Today we’re getting insight from Christopher Schoenstedt, MA, an OCD therapist with a practice in downtown St. Paul, Minnesota. (Currently, due to COVID-19, he’s only doing teletherapy.) Thank you, Christopher!
How long have you treated OCD?
I have treated OCD in different capacities for around five years.
What led you to focus on anxiety, OCD, and panic?
One of the first mental health clients I worked with at a county social services department was someone who had suffered with harm OCD for decades. In my research on harm OCD (I didn’t know much about it), I found an article detailing mental health treatment unlike anything I had heard of before. The writer was a psychologist explaining how he uses exposure and response prevention (ERP) to deal with violent obsessions. He gave the example of a young man who was having intrusive thoughts about killing his father. As one part of his treatment, the client was told to hold a large knife while sitting next to his father on the couch. Every once in a while, his father was instructed to turn to him and say, “Please don’t kill me, son.”
Without having knowledge or experience with this type of treatment, it can sound very counterintuitive and even dangerous. In reality, it is a very effective and empirically validated treatment. The more I learned about ERP, the more I wanted to continue working with the populations best treated by this type of therapy. I liked the idea of using a very action-oriented approach to help people get better, and oftentimes rather quickly, by facing their fears rather than continuing to run from them.
What can a newly diagnosed person with OCD expect if they come to you for treatment?
First and foremost, I like to establish a relationship with the client that fosters trust in me and the process. I want to give them hope that it is possible for them to feel better, and oftentimes rather quickly. As part of the process, I also have to ask a lot of questions at first so that I can get a complete picture of what the client’s experience is and has been; what prompted them to seek treatment; and what their idea of a better life looks like.

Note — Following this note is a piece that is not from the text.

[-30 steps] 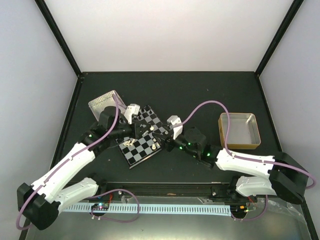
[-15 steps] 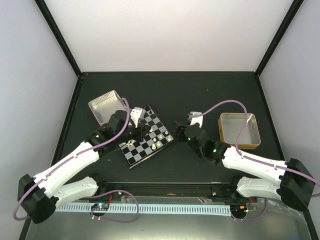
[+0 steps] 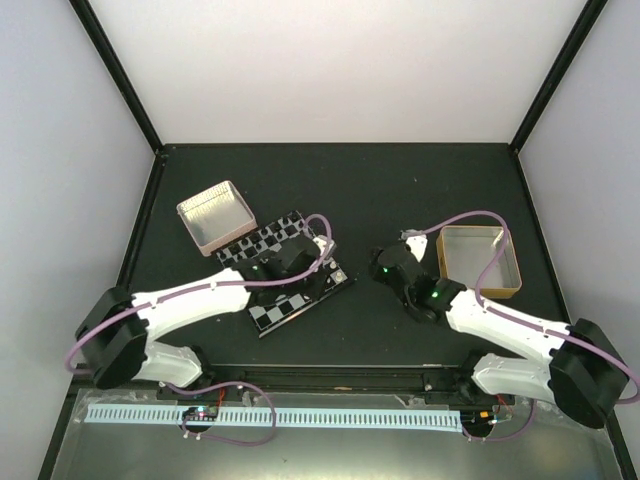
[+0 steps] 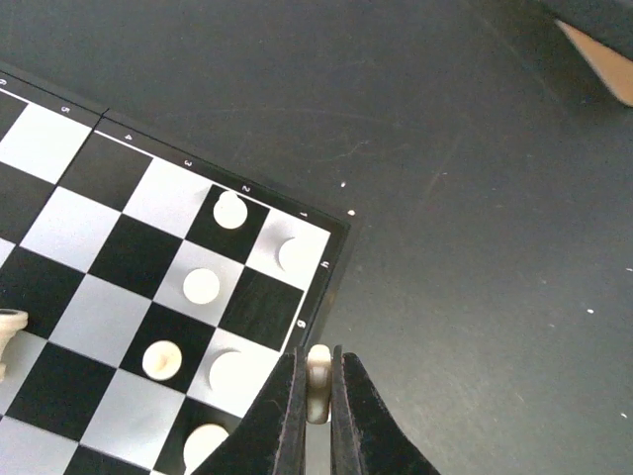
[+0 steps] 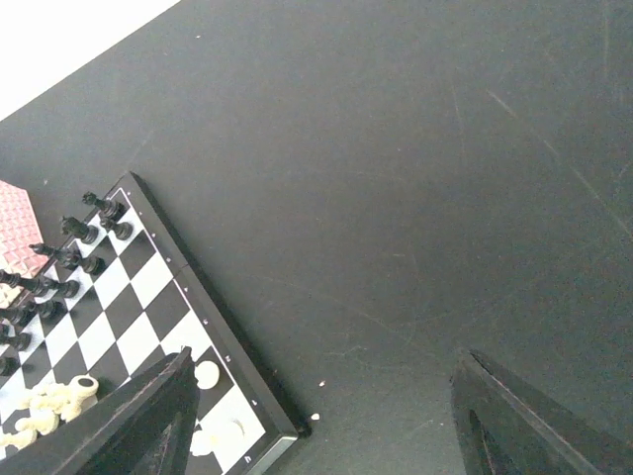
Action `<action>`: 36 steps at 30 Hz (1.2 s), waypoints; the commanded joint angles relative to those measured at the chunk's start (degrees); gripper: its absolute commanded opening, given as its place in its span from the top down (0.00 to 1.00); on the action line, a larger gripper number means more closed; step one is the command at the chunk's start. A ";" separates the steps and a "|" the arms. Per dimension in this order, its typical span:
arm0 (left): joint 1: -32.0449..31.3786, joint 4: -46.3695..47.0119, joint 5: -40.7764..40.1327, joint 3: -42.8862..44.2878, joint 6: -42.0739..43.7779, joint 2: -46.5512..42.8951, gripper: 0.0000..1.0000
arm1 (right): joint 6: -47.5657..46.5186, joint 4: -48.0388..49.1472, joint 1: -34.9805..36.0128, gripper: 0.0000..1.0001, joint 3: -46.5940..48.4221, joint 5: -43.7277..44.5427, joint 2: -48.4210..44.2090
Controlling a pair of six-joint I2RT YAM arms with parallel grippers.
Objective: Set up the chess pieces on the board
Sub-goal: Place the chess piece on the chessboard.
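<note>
Left claw (image 4: 317, 374): pinched tight on a cream-white piece (image 4: 317, 360), held at the rim of the board (image 4: 99, 297) just by its right corner. Piece type unclear, only its top shows between the fingers. Can't tell if it touches the rim.

Right claw (image 5: 324, 361): jaws wide, nothing in them, over bare table (image 5: 396, 148).

Diff vs earlier:
- the left arm was at the board's far-left side by the pink ribbed tray (image 3: 212, 215); it now reaches across to the right corner, and the tray is fully uncovered
- the right arm has backed off the board's right edge; its claw (image 3: 408, 242) now sits between the board (image 3: 275, 312) and the gold tray (image 3: 480, 262)

Hard to see:
- from the top, the left arm hides mid-board and its claw (image 3: 326, 272), and pieces are too small to tell
- in the left wrist view, the tan sliver at the top-right is cut off

Per view:
- only the left wrist view shows the grip, plus white pieces (image 4: 201, 286) standing in the corner squares and one tipped at the left edge
- only the right wrist view shows black pieces (image 5: 84, 233) ranked along the far-left edge and a white cluster
</note>
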 commanded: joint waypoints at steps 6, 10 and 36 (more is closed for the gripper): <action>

ERP is a first-line treatment for these disorders, so, after the initial questions I really try to educate people on how it works and why it is so effective. I want the client to understand how different it is from the other types of treatment they might have received. A hallmark symptom of these disorders is avoidance. People fail to get better because they go through life avoiding or running away from all the things that frighten them and cause anxiety. ERP works because it involves the client moving toward the sources of their fear and anxiety in order to develop more optimal responses to those feelings. At first glance, this can sound incredibly scary, which is why I make it a point to build trust in the process. I will always try to move at the pace that is right for them.
Finally, we will begin the process of creating a plan to systematically target those symptoms that are having the most negative effect on the client’s life.
Some therapists practice within the four walls of their office, but you meet your clients in their homes or in the community. Why do you travel to see your clients? How does this benefit them?
A person who hasn’t left their home for years because of a mental health condition is most likely unable to leave their home to go to a therapy appointment. My whole manner of helping people is centered around meeting them where they are at and moving at a speed they can handle. If the first step they are able to make is to meet with me in their home, then I want to give them that opportunity. I don’t want a whole segment of the population who could benefit greatly from mental health treatment to suffer needlessly simply because they were unable to take that first step. Additionally, because I utilize a very action-based approach, being able to work with the client within their environment and in the context of the things they actually fear is essential.
What do you consider the biggest misconception people have about OCD, and how can we combat it?
I think that many disorders, such as OCD, are greatly misunderstood and even used as punchlines or derogatory labels in popular culture. For anyone who has suffered with this disorder, OCD is not a punchline at all. It can be a very debilitating mental illness that has the power to ruin the life of the individual sufferer and even the lives of the people around that person. It can take years away from a person’s life and make living nothing more than a miserable endeavor. I would love for the public to be more knowledgeable and empathetic toward individuals suffering with this disorder so that these people will feel more comfortable coming out of the shadows and receiving treatment. It is very sad when I hear someone tell me their story of being in mental anguish for decades because they never received appropriate treatment.
If you could offer just one piece of advice to someone with OCD, what would it be?
In life in general and when trying to help other people, I always make it a point not to offer false hope. I don’t want to diminish what a person is experiencing, and oftentimes doing so just isn’t helpful. That being said, when it comes to OCD, I can say emphatically that there is great hope for success in treatment. Even if you have been dealing with this illness untreated for years, a better life is possible. It begins by you taking the first step.